Obwohl Cheb Mami, der algerische Rai-Star, live nicht dabei sein kann, bringt die achtköpfige Band den Song 'Desert Rose' mit seinen Ausflügen in den Orient mindestens genauso stimmungsvoll zur Geltung wie auf der Platte, und auch Fill her Up mit Anleihen aus Country und Gospel kommt gut rüber.
Nicht nur die Begleitmusiker, die immer wieder mit jazzigen Solopassagen glänzen dürfen, auch der Meister selbst zeigt sich, mal mit Bass, mal mit der Gitarre, in guter Form. Obgleich die Unbilden des Februarwetters auch seine Kehle offenbar nicht verschont haben. Dass er 'Bourbon Street' im Stile eines Louis Armstrong singt, ist hingegen Absicht. Nie klang dieser Klassiker so jazzig, und der Mond geht hier wirklich über New Orleans auf.
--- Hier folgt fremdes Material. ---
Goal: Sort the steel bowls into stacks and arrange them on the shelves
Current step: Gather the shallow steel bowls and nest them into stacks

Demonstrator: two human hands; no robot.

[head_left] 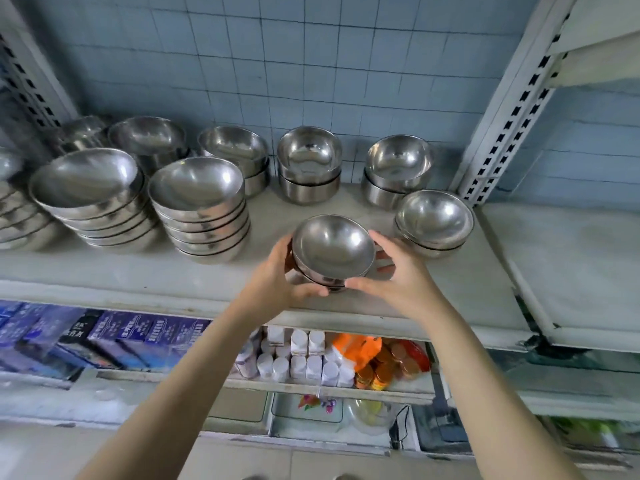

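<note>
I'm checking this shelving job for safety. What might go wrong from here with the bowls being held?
1. The small stack of shiny steel bowls, held between the left hand and right hand, is near the front edge of the white shelf. Set down there, it might tip off.
2. The right hand is close to the short steel bowl stack beside it and could nudge it.

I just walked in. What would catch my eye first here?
First, the left hand and right hand cupping nested steel bowls near the front of the white shelf. Behind them gleam more bowl stacks, tallest on the left. White bottles crowd the shelf below.
</note>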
Überhaupt, die alten Songs: So raffiniert umarrangiert, erklingen 'Englishman in New York', 'Set Them Free' oder 'Roxanne' wie neue Kompositionen, ohne dass dabei auf den Wiedererkennungseffekt verzichtet wird. Und dass die Fans immer wieder mal mitsingen dürfen, bewahrt den Abend vor drohender Lethargie. Als zum Ausklang der alte Police-Hit 'Message In A Bottle' sowie Fragile gefühlsreich zur Gitarre erklingen, sieht man ringsherum im Publikum nur noch glänzende Augen.